Cybernetic Analysis for Stocks and Futures: Cutting-Edge DSP Technology to Improve Your Trading
By John F. Ehlers
Quick Summary
John Ehlers applies digital signal processing (DSP) technology from electrical engineering to the analysis of stock and futures price data. The book introduces adaptive indicators and filters that adjust to changing market conditions, including the MESA adaptive moving average, the Hilbert Transform discriminator, and various cycle-based indicators. Ehlers demonstrates how treating market data as a signal processing problem can produce more responsive and accurate technical indicators than traditional fixed-parameter approaches.
Executive Summary
"Cybernetic Analysis for Stocks and Futures" bridges the gap between electrical engineering and financial market analysis. John Ehlers, an engineer by training, applies the mathematical framework of digital signal processing to the problem of extracting meaningful information from noisy price data. The book introduces several innovative indicators and filters that adapt their parameters to current market conditions rather than using fixed lookback periods. This adaptive approach addresses one of the fundamental limitations of traditional technical indicators: their inability to adjust to changing market regimes.
Core Thesis
Price data is a signal contaminated by noise, and the tools of digital signal processing -- filters, transforms, spectral analysis -- are ideally suited to extracting the signal from the noise. By treating price data as a cybernetic system (one with feedback and adaptation), traders can develop indicators that automatically adjust to changing market conditions, providing more accurate and timely signals than traditional fixed-parameter indicators.

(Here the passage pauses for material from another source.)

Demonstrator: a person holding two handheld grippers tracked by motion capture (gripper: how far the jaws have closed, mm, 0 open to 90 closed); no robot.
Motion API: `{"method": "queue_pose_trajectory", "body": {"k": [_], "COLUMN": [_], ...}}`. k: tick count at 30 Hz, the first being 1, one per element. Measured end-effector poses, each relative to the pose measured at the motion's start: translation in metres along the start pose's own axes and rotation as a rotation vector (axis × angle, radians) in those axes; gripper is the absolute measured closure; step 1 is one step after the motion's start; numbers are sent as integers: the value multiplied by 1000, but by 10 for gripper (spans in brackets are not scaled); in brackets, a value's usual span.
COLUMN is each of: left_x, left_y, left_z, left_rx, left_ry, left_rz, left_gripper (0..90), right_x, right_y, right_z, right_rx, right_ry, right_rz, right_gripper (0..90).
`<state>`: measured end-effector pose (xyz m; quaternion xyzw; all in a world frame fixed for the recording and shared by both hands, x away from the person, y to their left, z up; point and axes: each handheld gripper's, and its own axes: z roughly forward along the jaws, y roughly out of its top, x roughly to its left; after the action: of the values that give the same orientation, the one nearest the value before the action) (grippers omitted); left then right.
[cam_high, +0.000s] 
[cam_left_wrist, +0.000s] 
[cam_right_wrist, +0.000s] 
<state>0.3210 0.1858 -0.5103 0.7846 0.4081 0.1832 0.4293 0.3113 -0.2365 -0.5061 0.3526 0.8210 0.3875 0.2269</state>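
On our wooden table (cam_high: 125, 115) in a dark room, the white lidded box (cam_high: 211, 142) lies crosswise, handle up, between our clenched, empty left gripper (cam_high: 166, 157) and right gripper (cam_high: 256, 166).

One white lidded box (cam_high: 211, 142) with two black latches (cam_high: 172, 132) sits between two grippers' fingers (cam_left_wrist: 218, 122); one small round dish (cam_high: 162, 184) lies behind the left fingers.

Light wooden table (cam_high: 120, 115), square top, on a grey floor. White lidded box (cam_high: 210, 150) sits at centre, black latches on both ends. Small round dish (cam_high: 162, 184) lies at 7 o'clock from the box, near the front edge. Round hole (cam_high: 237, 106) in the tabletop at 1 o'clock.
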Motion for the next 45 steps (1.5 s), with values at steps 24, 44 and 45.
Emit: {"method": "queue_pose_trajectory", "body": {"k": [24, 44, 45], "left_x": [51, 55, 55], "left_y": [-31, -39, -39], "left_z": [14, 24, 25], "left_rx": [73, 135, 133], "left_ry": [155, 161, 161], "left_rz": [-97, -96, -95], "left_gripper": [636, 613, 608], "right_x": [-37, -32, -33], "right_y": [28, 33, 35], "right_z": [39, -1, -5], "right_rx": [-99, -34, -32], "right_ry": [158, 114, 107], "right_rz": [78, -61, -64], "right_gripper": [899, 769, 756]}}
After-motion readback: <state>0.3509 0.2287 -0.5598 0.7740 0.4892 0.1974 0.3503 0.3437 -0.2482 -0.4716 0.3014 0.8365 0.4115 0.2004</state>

Key Concepts and Terminology
- Digital Signal Processing (DSP): The mathematical processing of signals to extract information
- MESA (Maximum Entropy Spectral Analysis): A technique for identifying dominant cycles in price data
- Hilbert Transform: A mathematical tool for measuring instantaneous phase and frequency of cycles
- Adaptive Indicators: Indicators whose parameters adjust automatically based on current market conditions
- FIR and IIR Filters: Finite Impulse Response and Infinite Impulse Response filters applied to price data
Practical Applications
- Use adaptive moving averages that adjust their lookback period to current market conditions
- Apply cycle analysis to identify dominant market rhythms for timing entries and exits
- Design custom filters to reduce noise in price data while preserving trend information
- Implement Ehlers' indicators in trading platforms like TradeStation using provided code
- Combine adaptive indicators with traditional analysis for more robust trading systems
Critical Assessment
Ehlers' application of DSP to trading is genuinely innovative and introduces concepts unavailable in traditional technical analysis. The mathematical foundation is rigorous, and the EasyLanguage code provided makes the indicators implementable. However, the engineering-heavy content makes the book challenging for readers without quantitative backgrounds. The assumption that price data contains measurable cycles is debatable, and the indicators' real-world performance may not match theoretical expectations.
Conclusion
"Cybernetic Analysis for Stocks and Futures" represents a unique contribution to technical analysis by importing rigorous signal processing techniques from engineering. For quantitatively oriented traders, it provides a powerful toolkit of adaptive indicators that address the fundamental limitations of traditional fixed-parameter technical analysis.